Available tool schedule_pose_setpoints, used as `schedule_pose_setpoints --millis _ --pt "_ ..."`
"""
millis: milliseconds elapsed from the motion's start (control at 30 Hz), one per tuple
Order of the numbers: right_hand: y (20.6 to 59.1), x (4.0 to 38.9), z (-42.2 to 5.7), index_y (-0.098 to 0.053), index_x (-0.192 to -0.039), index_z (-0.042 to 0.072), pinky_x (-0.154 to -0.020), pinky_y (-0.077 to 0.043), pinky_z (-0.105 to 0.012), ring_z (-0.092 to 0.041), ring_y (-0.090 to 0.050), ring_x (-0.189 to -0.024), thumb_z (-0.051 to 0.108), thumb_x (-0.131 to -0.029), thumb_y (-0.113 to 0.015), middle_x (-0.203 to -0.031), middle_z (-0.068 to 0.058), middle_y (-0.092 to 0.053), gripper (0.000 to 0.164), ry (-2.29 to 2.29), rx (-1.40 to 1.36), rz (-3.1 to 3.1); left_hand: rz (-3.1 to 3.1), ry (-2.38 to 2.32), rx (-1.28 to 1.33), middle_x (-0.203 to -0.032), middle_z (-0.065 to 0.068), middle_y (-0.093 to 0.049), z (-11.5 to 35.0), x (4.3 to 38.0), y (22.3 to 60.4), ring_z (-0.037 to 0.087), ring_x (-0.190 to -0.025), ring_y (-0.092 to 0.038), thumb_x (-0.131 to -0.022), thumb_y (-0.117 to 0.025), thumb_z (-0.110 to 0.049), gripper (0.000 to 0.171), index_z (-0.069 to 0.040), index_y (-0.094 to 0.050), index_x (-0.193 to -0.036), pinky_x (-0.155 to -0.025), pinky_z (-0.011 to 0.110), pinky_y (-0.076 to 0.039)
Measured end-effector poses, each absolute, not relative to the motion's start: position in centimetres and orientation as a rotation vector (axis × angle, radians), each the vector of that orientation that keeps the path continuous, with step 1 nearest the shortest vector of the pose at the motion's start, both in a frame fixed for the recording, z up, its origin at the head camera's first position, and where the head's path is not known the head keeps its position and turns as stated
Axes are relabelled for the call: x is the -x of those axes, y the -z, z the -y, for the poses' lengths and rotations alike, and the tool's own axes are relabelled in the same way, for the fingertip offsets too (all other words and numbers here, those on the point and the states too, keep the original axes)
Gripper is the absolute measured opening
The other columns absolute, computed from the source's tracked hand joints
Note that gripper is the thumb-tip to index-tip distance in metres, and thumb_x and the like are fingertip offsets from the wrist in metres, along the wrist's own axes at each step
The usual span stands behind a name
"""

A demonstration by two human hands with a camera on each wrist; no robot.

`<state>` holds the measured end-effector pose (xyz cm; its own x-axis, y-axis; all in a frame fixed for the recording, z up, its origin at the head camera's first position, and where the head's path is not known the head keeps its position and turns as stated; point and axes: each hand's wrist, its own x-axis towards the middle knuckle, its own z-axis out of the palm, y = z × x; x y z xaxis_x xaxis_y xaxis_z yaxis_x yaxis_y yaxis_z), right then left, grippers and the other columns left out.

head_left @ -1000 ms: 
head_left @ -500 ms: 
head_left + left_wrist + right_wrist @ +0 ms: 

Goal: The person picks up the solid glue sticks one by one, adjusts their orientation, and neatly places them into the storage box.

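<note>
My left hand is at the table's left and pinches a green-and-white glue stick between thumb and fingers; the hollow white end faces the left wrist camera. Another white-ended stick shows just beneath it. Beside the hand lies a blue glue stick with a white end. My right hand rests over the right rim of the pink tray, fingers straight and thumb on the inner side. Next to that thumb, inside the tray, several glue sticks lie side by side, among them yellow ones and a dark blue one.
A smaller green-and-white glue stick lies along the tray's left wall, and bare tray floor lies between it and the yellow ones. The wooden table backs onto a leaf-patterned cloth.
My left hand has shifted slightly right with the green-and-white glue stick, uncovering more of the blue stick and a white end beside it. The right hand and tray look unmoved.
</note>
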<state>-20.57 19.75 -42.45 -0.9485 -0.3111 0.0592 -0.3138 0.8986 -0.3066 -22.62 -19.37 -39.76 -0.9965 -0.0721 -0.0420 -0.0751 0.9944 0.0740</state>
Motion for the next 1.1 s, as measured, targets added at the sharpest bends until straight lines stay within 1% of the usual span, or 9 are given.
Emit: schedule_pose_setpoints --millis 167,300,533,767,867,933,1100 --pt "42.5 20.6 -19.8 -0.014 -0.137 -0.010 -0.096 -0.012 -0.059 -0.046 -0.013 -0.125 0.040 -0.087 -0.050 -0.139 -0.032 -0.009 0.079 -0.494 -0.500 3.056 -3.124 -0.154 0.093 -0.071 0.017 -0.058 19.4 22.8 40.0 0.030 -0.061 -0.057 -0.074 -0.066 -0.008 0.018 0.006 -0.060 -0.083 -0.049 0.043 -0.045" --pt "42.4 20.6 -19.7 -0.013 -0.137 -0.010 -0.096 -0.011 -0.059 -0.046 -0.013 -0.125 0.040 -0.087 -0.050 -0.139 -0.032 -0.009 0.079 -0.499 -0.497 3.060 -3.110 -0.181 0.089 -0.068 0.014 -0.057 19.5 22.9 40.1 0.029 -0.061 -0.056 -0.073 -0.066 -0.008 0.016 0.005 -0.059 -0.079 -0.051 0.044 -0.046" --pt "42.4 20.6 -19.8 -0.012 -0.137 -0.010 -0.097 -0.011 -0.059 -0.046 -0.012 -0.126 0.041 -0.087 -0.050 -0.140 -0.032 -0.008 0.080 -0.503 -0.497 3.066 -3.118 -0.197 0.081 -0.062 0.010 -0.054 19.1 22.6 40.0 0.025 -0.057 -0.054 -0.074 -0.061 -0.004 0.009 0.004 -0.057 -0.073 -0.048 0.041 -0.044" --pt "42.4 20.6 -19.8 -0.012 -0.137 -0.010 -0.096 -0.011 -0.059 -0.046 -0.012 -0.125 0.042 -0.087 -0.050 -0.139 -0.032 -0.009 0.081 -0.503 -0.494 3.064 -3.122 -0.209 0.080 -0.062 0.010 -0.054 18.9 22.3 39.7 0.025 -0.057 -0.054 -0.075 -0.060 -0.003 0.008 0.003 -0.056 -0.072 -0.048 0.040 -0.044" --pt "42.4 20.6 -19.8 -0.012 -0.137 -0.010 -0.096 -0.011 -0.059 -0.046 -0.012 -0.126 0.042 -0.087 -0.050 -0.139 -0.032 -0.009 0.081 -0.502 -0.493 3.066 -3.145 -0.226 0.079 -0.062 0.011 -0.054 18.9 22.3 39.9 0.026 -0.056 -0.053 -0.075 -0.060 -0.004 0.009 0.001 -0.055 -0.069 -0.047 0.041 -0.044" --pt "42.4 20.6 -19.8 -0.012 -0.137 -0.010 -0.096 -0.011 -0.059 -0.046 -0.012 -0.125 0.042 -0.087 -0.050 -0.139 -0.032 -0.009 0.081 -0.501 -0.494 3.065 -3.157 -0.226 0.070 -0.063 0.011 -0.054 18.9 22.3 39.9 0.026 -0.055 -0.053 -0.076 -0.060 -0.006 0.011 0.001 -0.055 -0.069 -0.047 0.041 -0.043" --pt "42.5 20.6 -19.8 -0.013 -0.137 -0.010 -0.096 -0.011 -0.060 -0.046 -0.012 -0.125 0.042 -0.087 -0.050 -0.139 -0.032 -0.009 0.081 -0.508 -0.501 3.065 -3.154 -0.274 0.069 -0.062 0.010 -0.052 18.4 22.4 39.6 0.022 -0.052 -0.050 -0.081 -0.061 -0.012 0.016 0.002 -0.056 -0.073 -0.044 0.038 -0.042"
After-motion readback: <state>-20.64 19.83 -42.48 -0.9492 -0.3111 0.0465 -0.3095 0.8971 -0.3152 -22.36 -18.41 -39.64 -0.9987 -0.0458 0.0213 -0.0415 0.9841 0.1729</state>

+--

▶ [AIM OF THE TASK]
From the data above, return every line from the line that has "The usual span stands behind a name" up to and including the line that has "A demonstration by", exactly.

▶ [WRITTEN SOLUTION]
The usual span stands behind a name
"""

A demonstration by two human hands with a camera on each wrist; no robot.

Nothing else remains in this exercise.